I went down the stairs and to the kitchen door, as I do every morning, behind which the cats were huddled and pressed, eagerly awaiting my approach. When I opened the door they fell forward out of it, as they do every morning, immediately meowing, looking up at me with wide desperate eyes, rubbing against my ankles and generally communicating their intolerably acute hunger for breakfast. I fed them. I drank a glass of water and made coffee. I watched the sky outside the tiny window. I could not commit to any of my productivity agenda items.

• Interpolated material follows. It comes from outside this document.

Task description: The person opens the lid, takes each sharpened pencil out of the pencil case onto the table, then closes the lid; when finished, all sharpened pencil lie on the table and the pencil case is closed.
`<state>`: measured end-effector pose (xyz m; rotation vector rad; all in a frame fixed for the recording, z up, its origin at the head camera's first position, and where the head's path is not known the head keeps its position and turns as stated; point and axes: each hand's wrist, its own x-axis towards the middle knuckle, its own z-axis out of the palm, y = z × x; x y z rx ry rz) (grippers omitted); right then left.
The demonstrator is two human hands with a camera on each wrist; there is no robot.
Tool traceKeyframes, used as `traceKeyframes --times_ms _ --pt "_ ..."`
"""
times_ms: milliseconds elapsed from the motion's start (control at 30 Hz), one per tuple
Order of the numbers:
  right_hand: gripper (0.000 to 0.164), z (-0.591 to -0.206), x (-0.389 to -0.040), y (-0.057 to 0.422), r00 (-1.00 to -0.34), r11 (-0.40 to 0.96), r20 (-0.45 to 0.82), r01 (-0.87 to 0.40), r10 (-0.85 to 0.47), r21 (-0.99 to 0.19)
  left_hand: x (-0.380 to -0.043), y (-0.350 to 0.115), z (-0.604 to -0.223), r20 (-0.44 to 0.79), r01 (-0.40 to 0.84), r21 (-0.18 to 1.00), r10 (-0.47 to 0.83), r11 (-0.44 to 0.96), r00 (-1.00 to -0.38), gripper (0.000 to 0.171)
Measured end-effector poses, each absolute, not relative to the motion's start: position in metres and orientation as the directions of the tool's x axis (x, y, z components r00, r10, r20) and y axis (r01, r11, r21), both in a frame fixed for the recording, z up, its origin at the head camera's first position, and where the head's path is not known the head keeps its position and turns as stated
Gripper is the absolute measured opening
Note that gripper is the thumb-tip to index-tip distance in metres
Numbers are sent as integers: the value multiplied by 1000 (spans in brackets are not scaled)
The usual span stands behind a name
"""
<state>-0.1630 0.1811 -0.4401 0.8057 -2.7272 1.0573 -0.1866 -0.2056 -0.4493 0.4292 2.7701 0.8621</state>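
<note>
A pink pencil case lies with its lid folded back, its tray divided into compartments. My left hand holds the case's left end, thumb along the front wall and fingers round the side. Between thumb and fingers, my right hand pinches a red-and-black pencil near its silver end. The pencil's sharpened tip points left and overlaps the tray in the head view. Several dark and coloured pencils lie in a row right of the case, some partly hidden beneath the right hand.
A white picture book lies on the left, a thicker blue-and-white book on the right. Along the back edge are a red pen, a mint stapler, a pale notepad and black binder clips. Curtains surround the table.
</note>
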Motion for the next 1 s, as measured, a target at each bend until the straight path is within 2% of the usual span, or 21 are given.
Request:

So I sat down at the kitchen table with my phone and opened Spotify and played John Prine. I had been avoiding that, I think, ever since I read he was in the ICU. Am I a huge fan? Not really. But so many of his songs were part of the tender soundtrack of many summers at my very special UU camp in Western North Carolina, a deeply formative place for me. I never learned the verses; I could only sing along to the choruses, but I always did so with a lot of heart.
And Daddy, won't you take me back to Muhlenberg County
Down by the Green River, where paradise lay
It took about four seconds of hearing that song before the tears came. They came and came, with an intensity I haven't felt for awhile, the kind of grief wave that one can only submit to and ride until it has crashed on some other shore from the one you started out standing on. I rested my head and arms on the smooth wood of the kitchen table, clean because Gabriel wiped it down last night after dinner, aglow in the morning sun, and I cried. The tears weren't just for John Prine and his evocative story-songs, they were for my children who miss their friends, for my clients who are mourning and can't give and receive hugs of comfort, for doctors and nurses, for people who are alone, for my childhood, for cities living in fear, for all the parts of me I have sometimes wanted to push aside, for the smell and feel of a rhododendron forest in North Carolina. I cried for all the losses, every one of which is a feathery part of a vast root system whose taproot is my own deepest grief. Mike. Dad. Come back. Come back and hear this beautiful song.
Well I'm sorry my son, but you're too late in asking
Mr. Peabody's coal train has hauled it away.